To do:
Would you print the full listing word for word?

── The data

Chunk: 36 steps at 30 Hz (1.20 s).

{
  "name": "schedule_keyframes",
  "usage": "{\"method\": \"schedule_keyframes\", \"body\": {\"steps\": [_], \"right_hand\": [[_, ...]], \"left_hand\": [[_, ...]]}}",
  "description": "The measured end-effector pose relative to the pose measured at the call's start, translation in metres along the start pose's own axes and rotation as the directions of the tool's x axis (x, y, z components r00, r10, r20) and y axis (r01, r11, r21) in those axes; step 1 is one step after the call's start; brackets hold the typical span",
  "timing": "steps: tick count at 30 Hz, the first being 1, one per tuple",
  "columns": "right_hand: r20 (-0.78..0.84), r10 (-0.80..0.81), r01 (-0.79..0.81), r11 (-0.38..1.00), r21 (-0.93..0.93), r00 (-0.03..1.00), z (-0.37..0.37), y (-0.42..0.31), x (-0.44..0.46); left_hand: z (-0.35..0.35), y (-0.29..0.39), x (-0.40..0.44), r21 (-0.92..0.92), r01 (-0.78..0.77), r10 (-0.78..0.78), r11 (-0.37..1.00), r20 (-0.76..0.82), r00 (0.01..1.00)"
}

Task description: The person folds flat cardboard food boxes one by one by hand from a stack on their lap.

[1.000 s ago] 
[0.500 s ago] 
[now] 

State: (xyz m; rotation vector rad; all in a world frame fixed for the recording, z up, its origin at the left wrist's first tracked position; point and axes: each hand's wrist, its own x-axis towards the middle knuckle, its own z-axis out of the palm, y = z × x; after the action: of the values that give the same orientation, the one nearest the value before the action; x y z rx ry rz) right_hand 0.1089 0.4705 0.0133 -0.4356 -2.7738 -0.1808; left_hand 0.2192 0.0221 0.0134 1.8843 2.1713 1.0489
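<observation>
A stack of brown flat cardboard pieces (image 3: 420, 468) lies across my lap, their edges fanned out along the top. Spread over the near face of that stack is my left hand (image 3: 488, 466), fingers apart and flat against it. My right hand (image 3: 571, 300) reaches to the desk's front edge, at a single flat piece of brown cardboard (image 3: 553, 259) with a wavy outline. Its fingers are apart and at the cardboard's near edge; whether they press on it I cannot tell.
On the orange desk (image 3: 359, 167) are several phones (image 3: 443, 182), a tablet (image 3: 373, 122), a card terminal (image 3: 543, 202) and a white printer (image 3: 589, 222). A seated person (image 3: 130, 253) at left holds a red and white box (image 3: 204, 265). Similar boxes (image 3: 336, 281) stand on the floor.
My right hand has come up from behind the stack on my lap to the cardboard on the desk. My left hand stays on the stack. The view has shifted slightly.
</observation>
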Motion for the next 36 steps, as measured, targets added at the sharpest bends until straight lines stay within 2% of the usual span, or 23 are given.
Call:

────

Solution to this problem:
Chunk: 36 steps at 30 Hz (1.20 s).

{
  "name": "schedule_keyframes",
  "usage": "{\"method\": \"schedule_keyframes\", \"body\": {\"steps\": [_], \"right_hand\": [[_, ...]], \"left_hand\": [[_, ...]]}}",
  "description": "The measured end-effector pose relative to the pose measured at the call's start, translation in metres along the start pose's own axes and rotation as the directions of the tool's x axis (x, y, z components r00, r10, r20) and y axis (r01, r11, r21) in those axes; step 1 is one step after the call's start; brackets hold the typical span",
  "timing": "steps: tick count at 30 Hz, the first being 1, one per tuple",
  "columns": "right_hand: r20 (-0.78..0.84), r10 (-0.80..0.81), r01 (-0.79..0.81), r11 (-0.38..1.00), r21 (-0.93..0.93), r00 (-0.03..1.00), z (-0.37..0.37), y (-0.42..0.31), x (-0.44..0.46); left_hand: z (-0.35..0.35), y (-0.29..0.39), x (-0.40..0.44), r21 (-0.92..0.92), r01 (-0.78..0.77), r10 (-0.78..0.78), r11 (-0.37..1.00), r20 (-0.76..0.82), r00 (0.01..1.00)"
}

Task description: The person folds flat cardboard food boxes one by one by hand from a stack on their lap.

[1.000 s ago] 
[0.500 s ago] 
[now] 

State: (xyz m; rotation vector rad; all in a world frame fixed for the recording, z up, its origin at the left wrist's first tracked position; point and axes: each hand's wrist, its own x-axis towards the middle knuckle, its own z-axis out of the palm, y = z × x; after the action: of the values that give the same orientation, the one nearest the value before the action; x y z rx ry rz) right_hand 0.1089 0.4705 0.0133 -0.4356 -2.7738 -0.1808; left_hand 0.2192 0.0221 0.0134 1.8843 2.1713 1.0489
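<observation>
A stack of brown flat cardboard pieces (image 3: 420, 468) lies across my lap, their edges fanned out along the top. Spread over the near face of that stack is my left hand (image 3: 488, 466), fingers apart and flat against it. My right hand (image 3: 571, 300) reaches to the desk's front edge, at a single flat piece of brown cardboard (image 3: 553, 259) with a wavy outline. Its fingers are apart and at the cardboard's near edge; whether they press on it I cannot tell.
On the orange desk (image 3: 359, 167) are several phones (image 3: 443, 182), a tablet (image 3: 373, 122), a card terminal (image 3: 543, 202) and a white printer (image 3: 589, 222). A seated person (image 3: 130, 253) at left holds a red and white box (image 3: 204, 265). Similar boxes (image 3: 336, 281) stand on the floor.
My right hand has come up from behind the stack on my lap to the cardboard on the desk. My left hand stays on the stack. The view has shifted slightly.
</observation>
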Motion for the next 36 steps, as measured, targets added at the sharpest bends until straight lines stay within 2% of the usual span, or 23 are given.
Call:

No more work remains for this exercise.